§ **Exercise instructions**
Would you return, word for word, the lines of the data below from the line with "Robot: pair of" through the line with "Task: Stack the", and no others?

§ **Information shown**

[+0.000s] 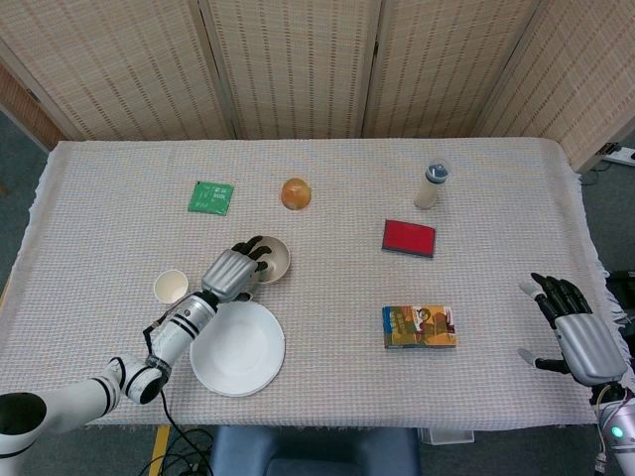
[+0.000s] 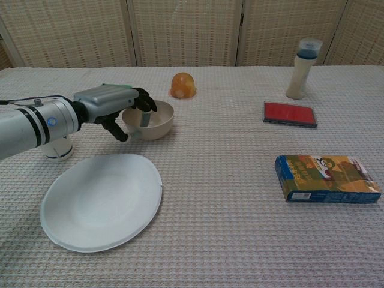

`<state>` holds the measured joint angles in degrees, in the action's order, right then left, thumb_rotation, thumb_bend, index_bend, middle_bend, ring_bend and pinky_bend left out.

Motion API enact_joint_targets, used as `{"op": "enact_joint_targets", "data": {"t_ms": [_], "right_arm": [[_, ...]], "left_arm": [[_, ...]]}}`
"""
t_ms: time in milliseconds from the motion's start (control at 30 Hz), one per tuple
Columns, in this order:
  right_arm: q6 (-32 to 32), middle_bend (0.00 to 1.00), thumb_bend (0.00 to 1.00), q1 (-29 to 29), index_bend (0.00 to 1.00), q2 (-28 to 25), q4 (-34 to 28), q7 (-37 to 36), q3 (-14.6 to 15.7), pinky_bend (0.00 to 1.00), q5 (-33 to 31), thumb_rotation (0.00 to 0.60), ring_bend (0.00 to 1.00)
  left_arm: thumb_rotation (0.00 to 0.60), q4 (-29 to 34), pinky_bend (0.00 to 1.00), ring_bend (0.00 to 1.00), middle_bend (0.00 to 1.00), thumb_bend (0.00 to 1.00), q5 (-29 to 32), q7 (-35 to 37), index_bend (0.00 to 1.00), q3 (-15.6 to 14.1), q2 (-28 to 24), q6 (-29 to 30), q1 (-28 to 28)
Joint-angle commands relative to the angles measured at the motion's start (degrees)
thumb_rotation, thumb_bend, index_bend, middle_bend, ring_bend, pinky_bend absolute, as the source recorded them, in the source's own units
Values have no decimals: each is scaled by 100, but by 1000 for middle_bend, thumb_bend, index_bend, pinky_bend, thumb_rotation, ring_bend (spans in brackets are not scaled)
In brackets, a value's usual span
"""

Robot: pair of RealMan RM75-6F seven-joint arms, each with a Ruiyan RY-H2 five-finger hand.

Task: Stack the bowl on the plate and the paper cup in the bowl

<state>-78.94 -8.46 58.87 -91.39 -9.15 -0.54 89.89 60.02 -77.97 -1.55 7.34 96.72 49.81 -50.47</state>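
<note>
The left hand [image 1: 230, 273] is at the bowl [image 2: 150, 121], its dark fingers [image 2: 144, 100] hooked over the near-left rim with some reaching inside and the thumb below on the outer wall, so it appears to pinch the rim. The bowl rests on the table [image 1: 327, 397], just behind the plate [image 1: 238, 348] and not yet on it. The paper cup [image 1: 171, 287] stands upright just left of the plate, close beside the left forearm. The right hand [image 1: 573, 324] hovers far right of the plate, past the printed box [image 1: 419, 326], fingers spread and holding nothing.

A rim pinch is a shallow hold: I judge the bowl could tilt or slip free when lifted, and land askew on the plate's edge. The forearm, swinging toward the plate, could also knock the cup over. The orange fruit [image 1: 296, 193] and red case [image 1: 409, 237], both beyond the plate, look safely clear.
</note>
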Motion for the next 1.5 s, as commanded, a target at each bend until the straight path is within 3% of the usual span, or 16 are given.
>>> {"op": "enact_joint_targets", "data": {"t_ms": [33, 367, 933, 1300, 1500], "right_arm": [[36, 33, 153, -23, 95, 13, 9, 17, -5, 0, -11, 600, 0], [140, 33, 153, -88, 95, 57, 18, 97, -24, 0, -59, 600, 0], [-285, 33, 153, 35, 95, 10, -17, -36, 133, 0, 436, 600, 0], [-594, 33, 153, 147, 95, 14, -90, 128, 354, 0, 964, 600, 0], [-721, 33, 153, 205, 95, -17, -96, 100, 441, 0, 1121, 600, 0]], "left_arm": [[600, -190, 238, 41, 222, 443, -52, 132, 564, 2, 90, 51, 11], [600, -264, 238, 42, 236, 451, -161, 232, 580, -3, 77, 285, 110], [600, 2558, 238, 42, 238, 452, 217, -1769, 582, -15, -1107, 1455, 946], [600, 4333, 239, 42, 244, 451, -177, -2619, 586, -427, -2001, 2718, 1876], [600, 4717, 238, 42, 246, 451, -596, -2710, 594, -706, -2123, 3265, 2346]]}}
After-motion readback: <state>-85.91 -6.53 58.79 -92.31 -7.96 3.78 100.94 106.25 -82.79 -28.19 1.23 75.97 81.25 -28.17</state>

§ **Completed exercise**
Robot: pair of RealMan RM75-6F seven-joint arms, each with a Ruiyan RY-H2 five-finger hand.

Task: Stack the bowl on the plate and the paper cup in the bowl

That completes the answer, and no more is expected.